Surely it's the opposite problem as don't we rely on an awful lot of health service staff from abroad to make up the numbers we seem to be unable (or unwilling) to train in the UK?

Still, part of the reason we are in this sorry mess is the lack of awareness of preventative measures. Our use of pharmaceutical products and drugs is at an all time high and our intake of ultra processed foods and refined carbs and unhealthy corn oils is growing exponentially. Yet we wonder why chronic disease (often amplified by obesity) are also at the highest levels they have ever been despite us spending more and more on healthcare and prescription medication each year.

Most prescription drugs only mask the symptoms of illness, they do not address the root cause of the problems which ultimately stem from poor diet, lack of excersize and an unhealthy lifestyle. We have been told for years that a high carb, low fat diet is healthy yet the latest research shows exactly the opposite. A diet high in meat, fat and vegetables and low in processed foods/sugar has been shown to actually reverse the progression of diabetes in many subjects. Yet lobbying from the pharmaceutical industry and food manufacturers maintain the status quo because this is exactly how they make their money. They make money from keeping people sick (and on long term medication), unhealthy and unable to think for themselves.

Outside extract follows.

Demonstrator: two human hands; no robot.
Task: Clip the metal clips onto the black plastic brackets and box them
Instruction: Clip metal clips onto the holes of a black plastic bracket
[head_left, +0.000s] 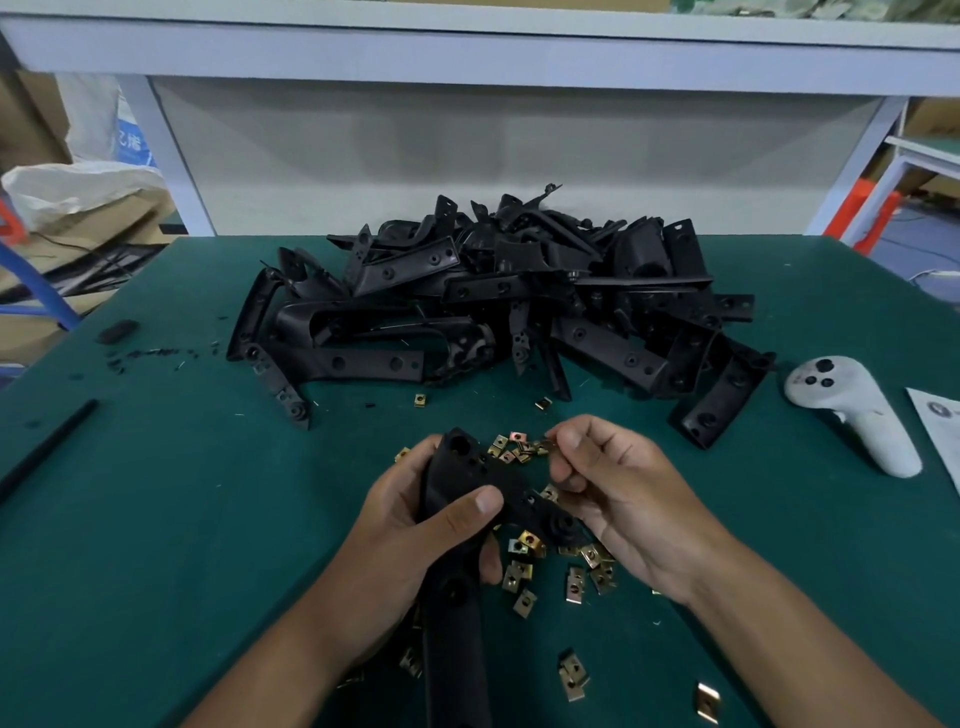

You can see the evidence of this double-think in action all around us over the last few years. Instead of promoting a healthy diet and lifestyle as an urgent priority, our government closed the gyms, restricted our access to excersize by keeping us at home and made it far more difficult for people to see their GP or access healthcare etc. Did you notice though that they kept the fast food takeaways open throughout the pandemic?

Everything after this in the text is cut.